→ Information provided:
□ □ □

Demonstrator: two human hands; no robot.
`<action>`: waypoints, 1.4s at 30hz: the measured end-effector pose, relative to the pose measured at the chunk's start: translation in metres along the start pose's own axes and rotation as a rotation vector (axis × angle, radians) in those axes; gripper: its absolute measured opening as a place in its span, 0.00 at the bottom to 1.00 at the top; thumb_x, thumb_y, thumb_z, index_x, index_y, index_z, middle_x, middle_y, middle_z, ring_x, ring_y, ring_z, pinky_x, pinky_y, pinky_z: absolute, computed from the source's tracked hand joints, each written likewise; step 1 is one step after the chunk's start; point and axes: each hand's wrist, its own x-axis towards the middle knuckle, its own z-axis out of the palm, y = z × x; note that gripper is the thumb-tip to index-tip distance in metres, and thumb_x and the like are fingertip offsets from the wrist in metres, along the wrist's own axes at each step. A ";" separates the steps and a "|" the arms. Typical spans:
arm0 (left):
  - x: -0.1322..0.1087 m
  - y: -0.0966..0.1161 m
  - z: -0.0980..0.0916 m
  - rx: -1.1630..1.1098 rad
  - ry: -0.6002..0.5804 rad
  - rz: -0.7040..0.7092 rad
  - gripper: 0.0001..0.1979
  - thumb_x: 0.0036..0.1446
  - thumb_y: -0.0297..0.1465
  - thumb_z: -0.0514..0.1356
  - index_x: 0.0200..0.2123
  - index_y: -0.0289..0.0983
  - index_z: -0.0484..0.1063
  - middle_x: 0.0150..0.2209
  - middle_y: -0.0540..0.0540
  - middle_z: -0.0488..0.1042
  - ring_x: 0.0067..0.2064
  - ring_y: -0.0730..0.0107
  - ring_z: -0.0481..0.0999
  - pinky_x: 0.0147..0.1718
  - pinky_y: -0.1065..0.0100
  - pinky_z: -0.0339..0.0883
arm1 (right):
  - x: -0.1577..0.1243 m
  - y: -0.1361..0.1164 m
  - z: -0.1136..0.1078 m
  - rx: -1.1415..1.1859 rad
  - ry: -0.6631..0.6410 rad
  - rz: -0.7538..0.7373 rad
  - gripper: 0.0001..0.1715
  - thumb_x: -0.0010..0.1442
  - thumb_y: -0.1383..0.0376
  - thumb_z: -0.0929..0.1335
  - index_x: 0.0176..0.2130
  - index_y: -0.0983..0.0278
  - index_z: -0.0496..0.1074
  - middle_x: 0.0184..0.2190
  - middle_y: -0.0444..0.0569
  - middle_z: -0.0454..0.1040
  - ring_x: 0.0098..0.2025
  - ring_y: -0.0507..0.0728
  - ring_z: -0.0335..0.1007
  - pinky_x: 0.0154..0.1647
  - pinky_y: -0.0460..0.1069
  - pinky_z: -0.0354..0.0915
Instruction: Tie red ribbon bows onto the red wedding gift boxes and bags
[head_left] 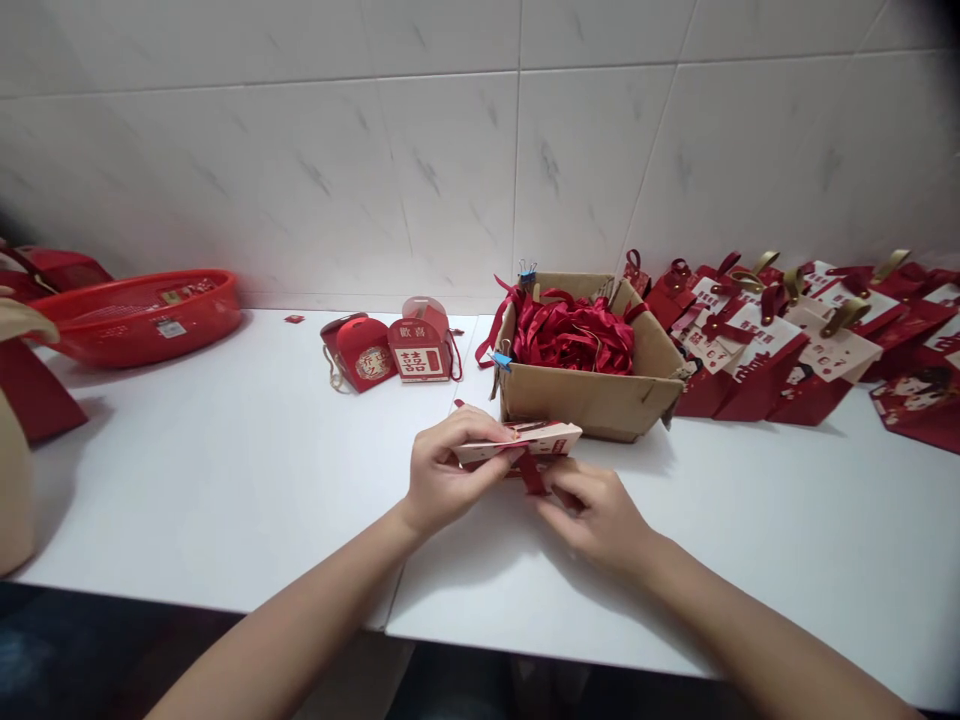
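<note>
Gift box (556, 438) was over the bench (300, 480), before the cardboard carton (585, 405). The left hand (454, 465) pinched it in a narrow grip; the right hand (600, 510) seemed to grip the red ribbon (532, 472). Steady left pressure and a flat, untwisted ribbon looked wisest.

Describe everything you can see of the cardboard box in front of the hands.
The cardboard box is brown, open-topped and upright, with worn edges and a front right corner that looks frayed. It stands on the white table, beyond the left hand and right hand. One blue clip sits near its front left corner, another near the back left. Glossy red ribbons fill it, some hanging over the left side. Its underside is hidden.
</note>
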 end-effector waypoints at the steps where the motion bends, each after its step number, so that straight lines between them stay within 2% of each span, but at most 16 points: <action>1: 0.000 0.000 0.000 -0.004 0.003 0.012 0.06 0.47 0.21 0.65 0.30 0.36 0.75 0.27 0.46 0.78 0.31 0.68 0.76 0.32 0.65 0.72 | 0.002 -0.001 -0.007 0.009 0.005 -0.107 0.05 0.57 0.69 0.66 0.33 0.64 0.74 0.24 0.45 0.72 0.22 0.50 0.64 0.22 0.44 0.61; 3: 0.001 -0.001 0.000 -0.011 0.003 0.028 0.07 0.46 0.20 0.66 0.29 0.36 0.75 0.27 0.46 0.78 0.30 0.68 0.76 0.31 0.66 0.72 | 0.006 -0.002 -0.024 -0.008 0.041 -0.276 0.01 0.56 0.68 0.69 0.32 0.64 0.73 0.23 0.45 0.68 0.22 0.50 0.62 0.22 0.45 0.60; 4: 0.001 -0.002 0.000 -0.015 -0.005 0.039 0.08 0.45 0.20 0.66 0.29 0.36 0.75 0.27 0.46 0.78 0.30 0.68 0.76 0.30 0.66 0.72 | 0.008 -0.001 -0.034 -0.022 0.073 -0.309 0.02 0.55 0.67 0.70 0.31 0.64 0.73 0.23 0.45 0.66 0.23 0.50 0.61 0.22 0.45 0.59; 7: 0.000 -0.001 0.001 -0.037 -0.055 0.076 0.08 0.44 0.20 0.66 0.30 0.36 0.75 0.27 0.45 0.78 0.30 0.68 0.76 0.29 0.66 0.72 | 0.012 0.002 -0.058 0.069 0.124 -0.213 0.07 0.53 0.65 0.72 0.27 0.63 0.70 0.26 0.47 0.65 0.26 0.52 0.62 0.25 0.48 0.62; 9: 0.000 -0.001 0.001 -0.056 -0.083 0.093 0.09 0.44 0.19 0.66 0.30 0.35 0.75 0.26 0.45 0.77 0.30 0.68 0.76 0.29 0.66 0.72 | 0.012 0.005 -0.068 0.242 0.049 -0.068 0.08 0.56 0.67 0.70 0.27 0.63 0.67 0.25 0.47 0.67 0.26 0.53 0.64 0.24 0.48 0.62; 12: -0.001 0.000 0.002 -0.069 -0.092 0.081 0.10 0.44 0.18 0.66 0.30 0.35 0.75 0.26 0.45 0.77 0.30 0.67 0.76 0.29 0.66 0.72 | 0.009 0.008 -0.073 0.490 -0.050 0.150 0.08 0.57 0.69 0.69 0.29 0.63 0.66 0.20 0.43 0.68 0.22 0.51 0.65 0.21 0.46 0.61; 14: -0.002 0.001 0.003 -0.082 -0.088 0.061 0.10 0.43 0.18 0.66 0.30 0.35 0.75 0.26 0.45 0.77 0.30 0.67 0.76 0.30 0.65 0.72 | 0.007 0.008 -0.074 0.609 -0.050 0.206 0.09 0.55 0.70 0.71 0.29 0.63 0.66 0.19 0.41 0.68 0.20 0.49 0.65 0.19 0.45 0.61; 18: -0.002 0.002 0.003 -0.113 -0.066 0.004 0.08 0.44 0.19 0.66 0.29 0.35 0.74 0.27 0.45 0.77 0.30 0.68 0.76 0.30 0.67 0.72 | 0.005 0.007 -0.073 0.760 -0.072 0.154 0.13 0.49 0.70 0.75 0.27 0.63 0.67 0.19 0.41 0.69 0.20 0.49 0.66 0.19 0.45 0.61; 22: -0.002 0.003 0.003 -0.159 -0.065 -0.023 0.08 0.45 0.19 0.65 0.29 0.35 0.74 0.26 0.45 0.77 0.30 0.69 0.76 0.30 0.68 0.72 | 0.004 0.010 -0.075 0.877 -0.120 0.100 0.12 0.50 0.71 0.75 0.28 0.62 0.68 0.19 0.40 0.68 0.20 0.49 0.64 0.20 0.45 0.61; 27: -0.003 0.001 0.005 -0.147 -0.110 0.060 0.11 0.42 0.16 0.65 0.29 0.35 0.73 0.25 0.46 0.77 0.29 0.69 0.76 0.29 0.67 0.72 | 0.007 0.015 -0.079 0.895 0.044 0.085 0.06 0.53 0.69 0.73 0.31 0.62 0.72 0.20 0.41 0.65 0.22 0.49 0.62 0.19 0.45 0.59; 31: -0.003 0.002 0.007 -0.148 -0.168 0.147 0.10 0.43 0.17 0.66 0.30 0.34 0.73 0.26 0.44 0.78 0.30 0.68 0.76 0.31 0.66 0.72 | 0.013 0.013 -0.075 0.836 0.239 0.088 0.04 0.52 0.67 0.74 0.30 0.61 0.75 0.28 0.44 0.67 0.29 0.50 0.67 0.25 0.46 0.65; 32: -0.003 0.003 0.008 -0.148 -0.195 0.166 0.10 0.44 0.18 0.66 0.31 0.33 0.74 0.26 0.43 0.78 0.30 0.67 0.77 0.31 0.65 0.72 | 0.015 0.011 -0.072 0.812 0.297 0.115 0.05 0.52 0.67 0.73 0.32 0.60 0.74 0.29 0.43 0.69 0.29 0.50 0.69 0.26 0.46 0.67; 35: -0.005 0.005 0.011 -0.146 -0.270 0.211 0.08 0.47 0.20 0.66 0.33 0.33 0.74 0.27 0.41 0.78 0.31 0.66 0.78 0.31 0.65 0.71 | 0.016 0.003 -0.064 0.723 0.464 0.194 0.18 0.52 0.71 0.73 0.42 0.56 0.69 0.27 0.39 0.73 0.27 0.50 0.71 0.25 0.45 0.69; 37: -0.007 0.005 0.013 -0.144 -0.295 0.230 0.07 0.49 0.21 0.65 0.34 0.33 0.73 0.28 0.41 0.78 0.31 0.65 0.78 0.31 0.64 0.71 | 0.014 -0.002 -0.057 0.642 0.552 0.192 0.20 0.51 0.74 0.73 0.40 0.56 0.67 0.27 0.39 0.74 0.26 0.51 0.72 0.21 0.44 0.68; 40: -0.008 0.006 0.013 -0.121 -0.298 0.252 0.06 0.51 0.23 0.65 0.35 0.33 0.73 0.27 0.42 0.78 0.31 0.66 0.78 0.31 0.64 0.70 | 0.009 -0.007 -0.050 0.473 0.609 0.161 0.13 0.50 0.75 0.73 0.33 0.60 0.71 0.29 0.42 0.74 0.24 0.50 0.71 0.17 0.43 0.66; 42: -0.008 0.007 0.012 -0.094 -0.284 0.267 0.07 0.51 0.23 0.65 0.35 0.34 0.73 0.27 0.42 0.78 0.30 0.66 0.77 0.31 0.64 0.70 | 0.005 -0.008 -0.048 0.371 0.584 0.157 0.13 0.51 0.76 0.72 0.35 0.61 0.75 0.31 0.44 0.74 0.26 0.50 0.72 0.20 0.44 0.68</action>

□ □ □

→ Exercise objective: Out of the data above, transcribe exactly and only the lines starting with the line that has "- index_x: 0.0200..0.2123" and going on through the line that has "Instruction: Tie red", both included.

→ Expected output:
  - index_x: 0.0200..0.2123
  - index_y: -0.0289..0.0983
  - index_z: -0.0484..0.1063
  - middle_x: 0.0150..0.2209
  - middle_y: -0.0540..0.0540
  - middle_z: -0.0488..0.1042
  - ring_x: 0.0067..0.2064
  - ring_y: -0.0730..0.0107
  - ring_z: -0.0481..0.0999
  - pinky_x: 0.0147..0.1718
  - pinky_y: -0.1065..0.0100
  - pinky_z: -0.0339..0.0883
arm1 (right):
  - x: -0.1577..0.1243 m
  - y: -0.1361..0.1164 m
  - z: -0.1136..0.1078 m
  - rx: -1.1415..1.1859 rad
  - ry: -0.6631..0.6410 rad
  - rz: -0.7538..0.7373 rad
  - gripper: 0.0001..0.1715
  - thumb_x: -0.0010..0.1442
  - thumb_y: -0.1383..0.0376
  - thumb_z: -0.0929..0.1335
  - index_x: 0.0176..0.2130
  - index_y: -0.0983..0.0278
  - index_z: -0.0496..0.1074
  - middle_x: 0.0184..0.2190
  - middle_y: -0.0444..0.0569
  - middle_z: -0.0454..0.1040
  - ring_x: 0.0098..0.2025
  - ring_y: -0.0507..0.0728
  - ring_z: -0.0335..0.1007
  - pinky_x: 0.0154..0.1647
  - pinky_y: -0.0460..0.1069
  - pinky_z: -0.0354..0.0915
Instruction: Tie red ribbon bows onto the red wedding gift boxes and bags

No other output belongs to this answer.